With that information in hand, the town may be able to tap into federal funds given to the county to build out broadband access.

“The county got just under $10 million in their ARPA funds,” Marriott said. “We are trying to work out a deal to have Durham be the flagship for getting broadband coverage all the way across the town using ARPA fund money from the county, from money that they were given. That is the goal.”

Once build-out of the broadband project begins, completion could take as little as six months to get the town fully connected, he added.

Durham Connect is also looking to gather community input on events and activities residents would like to see come to the town, Breslin said. A survey was given to everyone attending the meeting to complete. Volunteers are needed to make those plans a reality, Breslin said.

“If you want to see things happen in town, if you want to be a part of organized activities, you have to step up and lead things,” she urged. “That is a really difficult thing — I know we are all busy, but I encourage everyone, if you have an interest in any of the things on this list, or something else that we didn’t mention that you could lead or take part in, connect with us on our Facebook page.”

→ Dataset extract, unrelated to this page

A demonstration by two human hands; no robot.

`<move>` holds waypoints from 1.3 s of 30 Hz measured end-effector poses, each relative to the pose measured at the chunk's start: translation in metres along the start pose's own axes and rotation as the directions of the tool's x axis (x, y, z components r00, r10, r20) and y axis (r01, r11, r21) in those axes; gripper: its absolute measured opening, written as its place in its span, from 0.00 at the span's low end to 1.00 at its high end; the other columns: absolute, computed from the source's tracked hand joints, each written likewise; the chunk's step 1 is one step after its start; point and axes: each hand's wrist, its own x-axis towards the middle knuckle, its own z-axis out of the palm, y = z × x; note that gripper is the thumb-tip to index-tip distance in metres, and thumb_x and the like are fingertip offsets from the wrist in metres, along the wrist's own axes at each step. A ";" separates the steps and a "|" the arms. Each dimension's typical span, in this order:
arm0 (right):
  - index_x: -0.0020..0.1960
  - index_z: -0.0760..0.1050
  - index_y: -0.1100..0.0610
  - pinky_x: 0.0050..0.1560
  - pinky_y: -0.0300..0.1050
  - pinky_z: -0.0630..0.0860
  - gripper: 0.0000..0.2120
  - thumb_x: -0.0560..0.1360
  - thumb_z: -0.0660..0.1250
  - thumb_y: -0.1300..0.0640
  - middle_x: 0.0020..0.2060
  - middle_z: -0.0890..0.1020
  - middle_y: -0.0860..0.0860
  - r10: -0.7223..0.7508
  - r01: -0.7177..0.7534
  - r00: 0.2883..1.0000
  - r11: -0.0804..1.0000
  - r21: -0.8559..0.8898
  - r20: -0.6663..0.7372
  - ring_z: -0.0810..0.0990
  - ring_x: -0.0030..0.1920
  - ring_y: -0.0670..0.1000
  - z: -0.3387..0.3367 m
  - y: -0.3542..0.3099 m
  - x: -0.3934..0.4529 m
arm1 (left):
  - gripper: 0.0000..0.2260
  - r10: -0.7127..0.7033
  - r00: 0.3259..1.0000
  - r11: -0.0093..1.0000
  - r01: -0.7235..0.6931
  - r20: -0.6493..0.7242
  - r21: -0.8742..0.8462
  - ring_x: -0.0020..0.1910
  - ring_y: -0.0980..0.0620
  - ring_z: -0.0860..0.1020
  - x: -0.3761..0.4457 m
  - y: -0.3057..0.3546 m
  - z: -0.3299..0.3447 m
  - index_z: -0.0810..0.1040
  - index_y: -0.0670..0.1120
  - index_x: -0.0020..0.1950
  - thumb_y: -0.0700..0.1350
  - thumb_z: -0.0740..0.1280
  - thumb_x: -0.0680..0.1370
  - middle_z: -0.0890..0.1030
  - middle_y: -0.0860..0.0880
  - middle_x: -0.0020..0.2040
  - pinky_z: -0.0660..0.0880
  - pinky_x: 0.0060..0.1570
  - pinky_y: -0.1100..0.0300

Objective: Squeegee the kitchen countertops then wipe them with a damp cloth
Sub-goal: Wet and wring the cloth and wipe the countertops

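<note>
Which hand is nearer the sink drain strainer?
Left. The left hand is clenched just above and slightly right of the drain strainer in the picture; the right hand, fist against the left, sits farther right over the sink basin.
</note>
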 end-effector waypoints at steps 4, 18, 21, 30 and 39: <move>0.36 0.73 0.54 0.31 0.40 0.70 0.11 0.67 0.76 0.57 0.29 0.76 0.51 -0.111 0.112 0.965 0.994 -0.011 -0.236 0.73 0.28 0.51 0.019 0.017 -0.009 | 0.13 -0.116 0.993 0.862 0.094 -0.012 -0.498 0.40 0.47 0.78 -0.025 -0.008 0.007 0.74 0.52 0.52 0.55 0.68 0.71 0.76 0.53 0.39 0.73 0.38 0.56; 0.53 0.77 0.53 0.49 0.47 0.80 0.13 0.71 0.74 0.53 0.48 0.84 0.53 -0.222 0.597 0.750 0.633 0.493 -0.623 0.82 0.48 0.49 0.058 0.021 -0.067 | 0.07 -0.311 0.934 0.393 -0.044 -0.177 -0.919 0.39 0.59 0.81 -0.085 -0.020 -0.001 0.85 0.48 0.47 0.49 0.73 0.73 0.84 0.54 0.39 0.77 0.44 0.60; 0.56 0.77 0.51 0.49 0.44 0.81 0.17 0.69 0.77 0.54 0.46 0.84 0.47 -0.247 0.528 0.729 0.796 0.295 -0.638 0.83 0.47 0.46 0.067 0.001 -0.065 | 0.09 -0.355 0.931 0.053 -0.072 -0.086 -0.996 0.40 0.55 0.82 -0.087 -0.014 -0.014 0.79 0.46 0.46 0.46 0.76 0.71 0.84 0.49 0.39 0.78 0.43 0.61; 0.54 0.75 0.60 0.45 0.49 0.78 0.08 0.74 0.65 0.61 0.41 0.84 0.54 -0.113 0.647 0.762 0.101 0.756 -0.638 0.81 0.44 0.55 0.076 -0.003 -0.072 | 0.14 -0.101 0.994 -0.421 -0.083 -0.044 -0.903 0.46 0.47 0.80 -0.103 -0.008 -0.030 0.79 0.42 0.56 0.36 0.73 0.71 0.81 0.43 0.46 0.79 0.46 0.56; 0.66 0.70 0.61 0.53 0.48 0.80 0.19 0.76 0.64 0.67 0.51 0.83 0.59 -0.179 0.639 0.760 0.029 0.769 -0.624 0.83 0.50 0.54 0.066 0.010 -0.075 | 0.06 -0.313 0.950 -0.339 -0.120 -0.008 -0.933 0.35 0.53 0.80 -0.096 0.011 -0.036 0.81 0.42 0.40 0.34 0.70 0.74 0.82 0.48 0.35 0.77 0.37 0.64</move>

Activities on the survey included Durham history talks, a book club, family movie nights at the park, a dog park, sports, exercise classes, hiking trails, coffee shop gatherings and more.

Marriott said he wanted to clarify a quote that was included in the town’s annual report in which he said, “The issue of newcomers is still extremely polarizing in our town. It has gotten worse in the last few months. We need to find a way to strike a balance with welcoming new people into our community and protecting our core values and way of life.”

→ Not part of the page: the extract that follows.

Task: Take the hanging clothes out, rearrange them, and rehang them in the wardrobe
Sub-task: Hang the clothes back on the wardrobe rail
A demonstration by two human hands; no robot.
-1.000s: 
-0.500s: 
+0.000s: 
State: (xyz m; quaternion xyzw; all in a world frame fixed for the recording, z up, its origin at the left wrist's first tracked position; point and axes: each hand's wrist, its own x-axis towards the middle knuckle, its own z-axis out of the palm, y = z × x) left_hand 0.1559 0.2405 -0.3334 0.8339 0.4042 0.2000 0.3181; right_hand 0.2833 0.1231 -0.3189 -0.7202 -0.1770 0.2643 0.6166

The town supervisor apologized for the way the comment was portrayed and added he welcomes newcomers to the community.

“I welcome absolutely anybody to come in,” Marriott said. “We have a good life here and I can see why people from outside like it and want to be a part of it. I welcome anybody.”

One resident in the audience said he appreciated the clarification but said there was some truth to the idea that newcomers are sometimes seen as an issue.

Marriott said Durham has people from all walks of life — from fifth-generation residents to newcomers from New York City — and that the town has to find a balance.

“We have a very broad spectrum of people and some people look at it as a negative, and some look at it as a positive. I look at it as a positive,” Marriott said. “There is a very diverse community here and it is becoming more and more diverse. I think that is absolutely awesome.”

The many different groups have to find a way to live together in the community, he added.

“We have to strike some way of being able to get along,” Marriott said. “It is a polarizing topic because you get people who are very adamant in both directions. I do my best to remain neutral.”

Resident Mary Ann Ledda said her family has been connected to Durham for a century and that newcomers to the community should familiarize themselves with the area’s culture before moving in.

“If you are going to move to an area, you should maybe find out something about it, about the culture of that area… so you don’t get angry when the guy next door is target shooting, so you know the rules — you can target shoot, but not near a house,” Ledda said.

One resident asked about excess garbage on town roads. He wanted to see something done about it.

Marriott said that is a difficult issue to tackle.

“It’s tough — we have 46 miles of road here in the town so [it is difficult] to be able to police all of it all the time,” he said. “Unfortunately, we can’t police every person that is throwing garbage all over. I would love to be able to, but we can’t. If you see somebody doing it, please call law enforcement and give them a plate number so they can deal with it, but law enforcement can’t be everywhere to see it everywhere.”

Regular clean-up is also a challenge, he added.

“We do the best we possibly can,” Marriott said. “Our highway guys do a phenomenal job, but for that amount of road, we only have eight guys, so it is tough.”

The issue that dominated much of the discussion at last year’s annual town meeting — the proposed Bosque housing development — was not raised at this year’s meeting.